Graph neural networks (GNNs) are ANNs that operate on graphs (i.e. sets of interactions) as inputs. Recently, deep GNNs have been used to learn low-dimensional representations of biomolecular networks [72, 73]. Ahmed et al. [74] employed two different GNN methods to use GE and a gene co-expression network, i.e. a network representing the correlation between the expression of gene pairs, to construct a GNN. In contrast to the use of GNNs for MDL (discussed in Section ANNs and Deep Learning below), GNNs have not been shown to improve significantly over the SDL performance of classical ML models.

Network similarity-based methods

Network similarity-based methods are based on the assumption that cell lines with similar network-level information respond similarly to the same drug. Class-specific networks, typically a sensitive network and a resistant network are then constructed to capture features characteristic for the samples from both classes. Although the above assumption underlying this relatively recent class of methods is simple, its validity needs to be established for each particular interpretation of network similarity.

Stanfield et al. [75] construct a ‘base network’ of genes and cell lines, in which cell lines are linked to their mutated genes, which, in turn, are connected by BioGRID protein–protein interactions [76]. To inject information about drug responses, the base network is then augmented with links between cell lines and the drug they are sensitive to, to obtain a sensitive network, and, analogously, a resistant network. The augmentation is designed to lead to tighter network connectivity between the drug, cell lines and genes involved in sensitivity or resistance, respectively. A new cell line is then classified based on the similarity of the connectivity of its base network with each of the class-specific networks. Kim et al. [77] proposed another biomolecular network-based classifier that exploits the presence of class-specific gene co-expression patterns. First, sensitive and resistant gene co-expression networks are constructed from the GE values of the corresponding cell lines.
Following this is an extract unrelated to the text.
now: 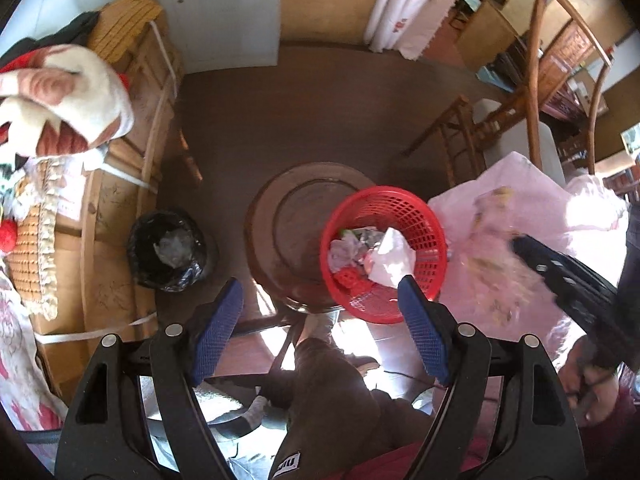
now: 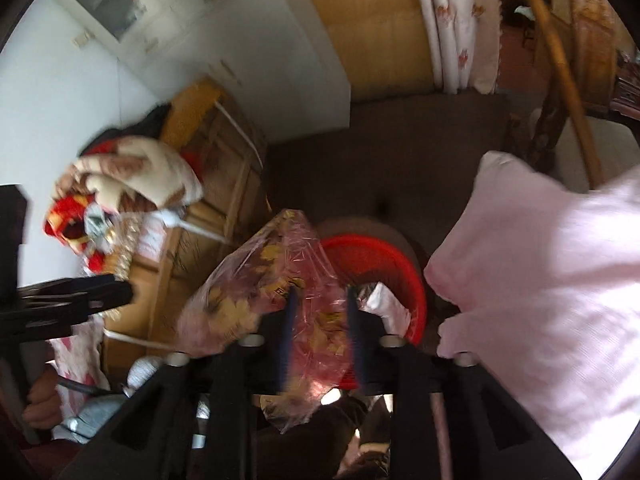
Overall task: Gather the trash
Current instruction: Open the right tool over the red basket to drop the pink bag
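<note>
Red basket [image 1: 416, 216] of crumpled paper sits below my left gripper [image 1: 320, 320], jaws spread and empty. A crinkly wrapper [image 2: 280, 288] lies between my right gripper's [image 2: 320, 336] parted jaws, blurred.

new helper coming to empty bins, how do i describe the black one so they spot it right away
Find the round brown stool with the red basket on it. On the floor beside it, against the wooden furniture, stands the bin: black liner, not red mesh.
</note>
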The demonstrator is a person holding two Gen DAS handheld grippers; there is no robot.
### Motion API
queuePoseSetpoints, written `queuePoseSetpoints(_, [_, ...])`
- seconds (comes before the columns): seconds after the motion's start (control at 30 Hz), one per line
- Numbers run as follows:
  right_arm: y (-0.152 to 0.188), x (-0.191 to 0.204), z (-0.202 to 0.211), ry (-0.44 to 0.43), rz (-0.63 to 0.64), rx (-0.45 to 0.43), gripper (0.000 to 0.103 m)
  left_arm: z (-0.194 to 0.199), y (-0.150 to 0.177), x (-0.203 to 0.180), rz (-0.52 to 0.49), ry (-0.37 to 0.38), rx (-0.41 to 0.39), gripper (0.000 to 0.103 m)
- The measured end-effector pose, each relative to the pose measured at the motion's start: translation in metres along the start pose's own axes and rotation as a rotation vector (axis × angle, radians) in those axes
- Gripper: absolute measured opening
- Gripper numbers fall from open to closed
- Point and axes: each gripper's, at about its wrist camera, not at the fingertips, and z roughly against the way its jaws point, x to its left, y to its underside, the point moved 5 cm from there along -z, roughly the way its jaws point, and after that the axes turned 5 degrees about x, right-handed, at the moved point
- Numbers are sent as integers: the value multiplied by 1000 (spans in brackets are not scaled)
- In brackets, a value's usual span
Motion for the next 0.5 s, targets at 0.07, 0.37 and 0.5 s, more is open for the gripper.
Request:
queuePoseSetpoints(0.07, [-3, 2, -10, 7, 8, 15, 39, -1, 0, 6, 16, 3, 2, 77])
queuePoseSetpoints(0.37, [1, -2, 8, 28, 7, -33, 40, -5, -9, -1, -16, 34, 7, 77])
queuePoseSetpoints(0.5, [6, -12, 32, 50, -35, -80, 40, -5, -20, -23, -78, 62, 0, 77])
Next, for each gene in each of these networks, class-specific SVR models are trained to predict GE values on the basis of the GE of neighbouring genes in the class-specific network. For a new sample, the accuracy of the class-specific SVR prediction for any given gene is then evaluated, and interpreted as evidence for, or against, the membership of the new sample in the corresponding class.

Ensemble learning methods

By aggregating the predictions of multiple models, ensemble learning methods are often able to improve over the performance of any individual model [78]. Random forests (RFs) are established ensemble learning models that aggregate several regression or classification trees [79]. Trees are nonlinear ML models that predict the output by partitioning the input space into a hierarchical set of rectangles in the input space. The predicted output for the classification problem is the class label associated with the rectangle that corresponds to a new input. For the regression problem, the output is commonly the average value of the training outputs corresponding to each rectangle. RF trees are constructed from a random selection of the samples, and the remaining samples, called out-of-bag samples, can be used for validation. Riddick et al. [80] and Daemen et al. [81] initially used RF to predict drug sensitivity and identify molecular features associated with drug responses. Stetson et al. [82] selected differentially expressed genes between the most sensitive and resistant cell lines, and then used to train three classifiers using RF, SVM and logistic elastic net. Wan & Pal [83] proposed a RF regression-based approach using multiple omics data. To this end, they trained multiple RF regressions for different data types, and combined the individual predictions using linear regression. Moreover, Xu et al. [84] proposed a method called AutoBorutaRF, which employs an autoencoder-based feature selection algorithm and the Boruta algorithm [85] to improve the performance of RF.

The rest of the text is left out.